Левина всегда удивляло то, что Зоя иногда до малейших подробностей вспоминала то, что было тридцать или сорок лет назад, но совершенно не помнила и не понимала ничего из происходящего сейчас.
– Мы с тобой сидели в кинотеатре «Повторного фильма» и смотрели «Летят журавли», – так же нежно, слабым, улыбающимся голосом продолжала жена. – Ты меня все по коленкам гладил. Потом стал кофточку расстегивать. Я вижу, что ты уже собой не владеешь, – она радостно засмеялась. – И говорю тебе: «Я пить хочу, умираю. Принеси мне газировочки». Ты выскочил из зала. На нас все зашикали. А я сижу в темноте, смотрю на экран и ничего не вижу, слезы текут. – Плечо у Левина, на котором лежала ее голова, стало мокрым и горячим. – Помнишь, Вадик? Такая была красота!

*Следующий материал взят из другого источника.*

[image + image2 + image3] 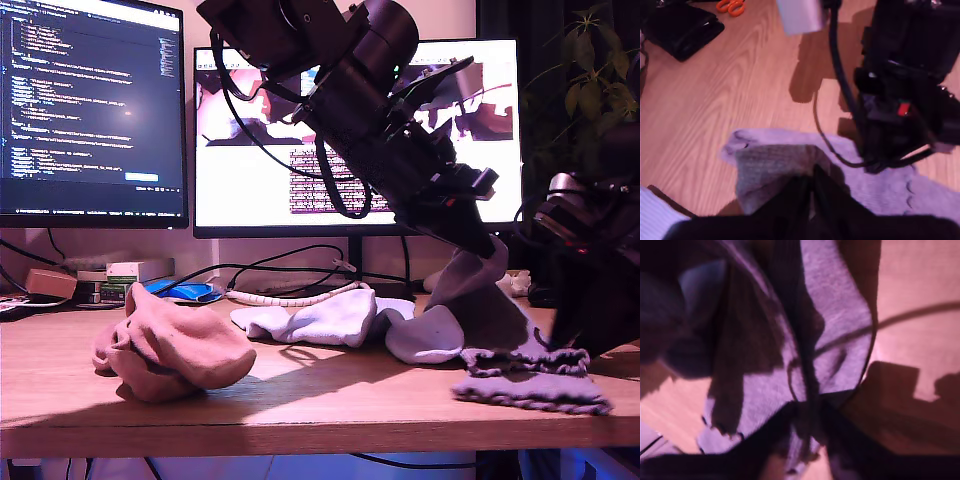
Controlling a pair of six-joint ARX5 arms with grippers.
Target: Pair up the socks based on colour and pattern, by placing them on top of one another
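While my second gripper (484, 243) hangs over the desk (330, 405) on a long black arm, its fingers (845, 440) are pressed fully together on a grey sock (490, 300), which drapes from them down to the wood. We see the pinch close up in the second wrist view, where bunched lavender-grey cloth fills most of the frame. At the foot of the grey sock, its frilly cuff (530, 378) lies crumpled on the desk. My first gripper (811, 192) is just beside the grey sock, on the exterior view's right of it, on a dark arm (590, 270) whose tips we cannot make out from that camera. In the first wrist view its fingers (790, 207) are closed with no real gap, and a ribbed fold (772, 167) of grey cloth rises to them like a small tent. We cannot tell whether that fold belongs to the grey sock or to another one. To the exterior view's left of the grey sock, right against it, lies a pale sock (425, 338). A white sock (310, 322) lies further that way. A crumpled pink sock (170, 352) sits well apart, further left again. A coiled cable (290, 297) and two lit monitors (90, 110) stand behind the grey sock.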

Левин не ответил. Сердце его начало бухать и быстро ворочаться внутри, как увесистое, маленькое животное ворочается в мешке, куда его только что спрятали силой.
* * *
Лопухин, найденный без сознания соседом по квартире, был тут же доставлен в больницу. В машине «Скорой помощи» он пришел в себя.
– Куда мы едем?
– Мы едем в больницу, – ответил ему медбрат, похожий на мальчика своим тщедушным телом и тонкими руками.
– Отпустите меня! – Лопухин попробовал привстать. – Отпустите! Не нужно никакой больницы!
У медбрата тут же окреп голос, глаза приняли стальной оттенок.
– Нет, нет! Полежите, дружище! – и железной рукой притиснул Лопухина к носилкам. – В больнице во всем разберутся.